EXERCISE DESCRIPTION: Each line of the data has to be retyped exactly as it is.

Stored data
• • • •

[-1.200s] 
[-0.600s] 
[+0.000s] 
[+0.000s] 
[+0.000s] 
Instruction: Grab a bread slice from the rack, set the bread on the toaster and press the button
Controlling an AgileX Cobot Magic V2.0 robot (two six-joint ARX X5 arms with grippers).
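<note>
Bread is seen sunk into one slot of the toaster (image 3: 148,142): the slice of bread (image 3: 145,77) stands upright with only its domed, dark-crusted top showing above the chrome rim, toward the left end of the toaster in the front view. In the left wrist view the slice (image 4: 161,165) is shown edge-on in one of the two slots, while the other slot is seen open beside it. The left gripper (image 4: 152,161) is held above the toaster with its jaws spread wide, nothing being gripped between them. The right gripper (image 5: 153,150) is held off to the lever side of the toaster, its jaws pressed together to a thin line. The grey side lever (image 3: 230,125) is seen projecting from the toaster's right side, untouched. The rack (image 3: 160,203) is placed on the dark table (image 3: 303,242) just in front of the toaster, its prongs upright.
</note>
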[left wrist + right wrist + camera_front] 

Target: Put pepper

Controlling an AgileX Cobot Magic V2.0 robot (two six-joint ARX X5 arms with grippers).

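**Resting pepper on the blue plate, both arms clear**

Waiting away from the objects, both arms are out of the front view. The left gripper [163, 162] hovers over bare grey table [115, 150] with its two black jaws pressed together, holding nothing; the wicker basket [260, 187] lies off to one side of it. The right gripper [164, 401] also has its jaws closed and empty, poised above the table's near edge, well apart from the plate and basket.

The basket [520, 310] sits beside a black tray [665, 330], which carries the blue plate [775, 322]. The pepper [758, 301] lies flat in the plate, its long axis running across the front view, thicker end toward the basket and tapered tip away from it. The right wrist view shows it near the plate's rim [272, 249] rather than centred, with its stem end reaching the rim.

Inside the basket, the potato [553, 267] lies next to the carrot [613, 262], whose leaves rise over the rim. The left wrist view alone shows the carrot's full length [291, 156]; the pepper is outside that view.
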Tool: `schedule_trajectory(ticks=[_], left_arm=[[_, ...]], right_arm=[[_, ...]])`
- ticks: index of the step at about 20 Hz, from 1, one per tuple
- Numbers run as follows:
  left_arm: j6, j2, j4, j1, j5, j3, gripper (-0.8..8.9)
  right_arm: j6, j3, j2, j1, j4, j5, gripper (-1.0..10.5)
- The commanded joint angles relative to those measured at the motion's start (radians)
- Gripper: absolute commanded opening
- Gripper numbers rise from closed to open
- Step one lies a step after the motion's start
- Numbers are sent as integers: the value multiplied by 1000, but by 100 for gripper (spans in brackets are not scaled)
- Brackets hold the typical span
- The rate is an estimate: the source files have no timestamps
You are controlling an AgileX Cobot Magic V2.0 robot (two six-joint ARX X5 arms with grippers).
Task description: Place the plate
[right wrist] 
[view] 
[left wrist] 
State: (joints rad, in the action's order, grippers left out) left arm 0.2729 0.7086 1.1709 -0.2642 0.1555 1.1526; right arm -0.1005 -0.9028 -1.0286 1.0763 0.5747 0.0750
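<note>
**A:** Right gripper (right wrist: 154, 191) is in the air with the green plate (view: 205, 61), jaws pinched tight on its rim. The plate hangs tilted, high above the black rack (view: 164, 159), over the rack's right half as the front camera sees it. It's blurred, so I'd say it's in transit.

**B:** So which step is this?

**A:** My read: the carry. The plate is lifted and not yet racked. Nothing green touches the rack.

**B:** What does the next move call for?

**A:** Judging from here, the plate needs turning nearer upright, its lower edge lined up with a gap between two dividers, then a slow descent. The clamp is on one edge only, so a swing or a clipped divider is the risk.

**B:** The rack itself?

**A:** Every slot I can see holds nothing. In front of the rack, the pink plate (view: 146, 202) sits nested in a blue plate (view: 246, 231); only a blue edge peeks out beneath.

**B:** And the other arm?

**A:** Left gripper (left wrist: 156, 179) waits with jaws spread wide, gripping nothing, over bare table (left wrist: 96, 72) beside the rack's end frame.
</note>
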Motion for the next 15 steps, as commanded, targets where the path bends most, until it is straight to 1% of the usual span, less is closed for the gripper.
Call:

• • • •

RESULT FOR THIS TASK:
[-1.200s] 
[-0.600s] 
[+0.000s] 
[+0.000s] 
[+0.000s] 
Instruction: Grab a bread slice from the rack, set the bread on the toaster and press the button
Controlling an AgileX Cobot Magic V2.0 robot (two six-joint ARX X5 arms with grippers).
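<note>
Bread is seen sunk into one slot of the toaster (image 3: 148,142): the slice of bread (image 3: 145,77) stands upright with only its domed, dark-crusted top showing above the chrome rim, toward the left end of the toaster in the front view. In the left wrist view the slice (image 4: 161,165) is shown edge-on in one of the two slots, while the other slot is seen open beside it. The left gripper (image 4: 152,161) is held above the toaster with its jaws spread wide, nothing being gripped between them. The right gripper (image 5: 153,150) is held off to the lever side of the toaster, its jaws pressed together to a thin line. The grey side lever (image 3: 230,125) is seen projecting from the toaster's right side, untouched. The rack (image 3: 160,203) is placed on the dark table (image 3: 303,242) just in front of the toaster, its prongs upright.
</note>
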[left wrist + right wrist + camera_front] 

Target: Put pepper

Controlling an AgileX Cobot Magic V2.0 robot (two six-joint ARX X5 arms with grippers).

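**Resting pepper on the blue plate, both arms clear**

Waiting away from the objects, both arms are out of the front view. The left gripper [163, 162] hovers over bare grey table [115, 150] with its two black jaws pressed together, holding nothing; the wicker basket [260, 187] lies off to one side of it. The right gripper [164, 401] also has its jaws closed and empty, poised above the table's near edge, well apart from the plate and basket.

The basket [520, 310] sits beside a black tray [665, 330], which carries the blue plate [775, 322]. The pepper [758, 301] lies flat in the plate, its long axis running across the front view, thicker end toward the basket and tapered tip away from it. The right wrist view shows it near the plate's rim [272, 249] rather than centred, with its stem end reaching the rim.

Inside the basket, the potato [553, 267] lies next to the carrot [613, 262], whose leaves rise over the rim. The left wrist view alone shows the carrot's full length [291, 156]; the pepper is outside that view.
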Tool: `schedule_trajectory(ticks=[_], left_arm=[[_, ...]], right_arm=[[_, ...]])`
- ticks: index of the step at about 20 Hz, from 1, one per tuple
- Numbers run as follows:
  left_arm: j6, j2, j4, j1, j5, j3, gripper (-0.8..8.9)
  right_arm: j6, j3, j2, j1, j4, j5, gripper (-1.0..10.5)
- The commanded joint angles relative to those measured at the motion's start (radians)
- Gripper: absolute commanded opening
- Gripper numbers rise from closed to open
- Step one lies a step after the motion's start
- Numbers are sent as integers: the value multiplied by 1000, but by 100 for gripper (spans in brackets are not scaled)
- Brackets hold the typical span
- The rate is an estimate: the source files have no timestamps
You are controlling an AgileX Cobot Magic V2.0 robot (two six-joint ARX X5 arms with grippers).
Task description: Place the plate
[right wrist] 
[view] 
[left wrist] 
State: (joints rad, in the action's order, grippers left out) left arm 0.2729 0.7086 1.1709 -0.2642 0.1555 1.1526; right arm -0.1005 -0.9028 -1.0286 1.0763 0.5747 0.0750
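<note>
**A:** Right gripper (right wrist: 154, 191) is in the air with the green plate (view: 205, 61), jaws pinched tight on its rim. The plate hangs tilted, high above the black rack (view: 164, 159), over the rack's right half as the front camera sees it. It's blurred, so I'd say it's in transit.

**B:** So which step is this?

**A:** My read: the carry. The plate is lifted and not yet racked. Nothing green touches the rack.

**B:** What does the next move call for?

**A:** Judging from here, the plate needs turning nearer upright, its lower edge lined up with a gap between two dividers, then a slow descent. The clamp is on one edge only, so a swing or a clipped divider is the risk.

**B:** The rack itself?

**A:** Every slot I can see holds nothing. In front of the rack, the pink plate (view: 146, 202) sits nested in a blue plate (view: 246, 231); only a blue edge peeks out beneath.

**B:** And the other arm?

**A:** Left gripper (left wrist: 156, 179) waits with jaws spread wide, gripping nothing, over bare table (left wrist: 96, 72) beside the rack's end frame.
</note>
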Motion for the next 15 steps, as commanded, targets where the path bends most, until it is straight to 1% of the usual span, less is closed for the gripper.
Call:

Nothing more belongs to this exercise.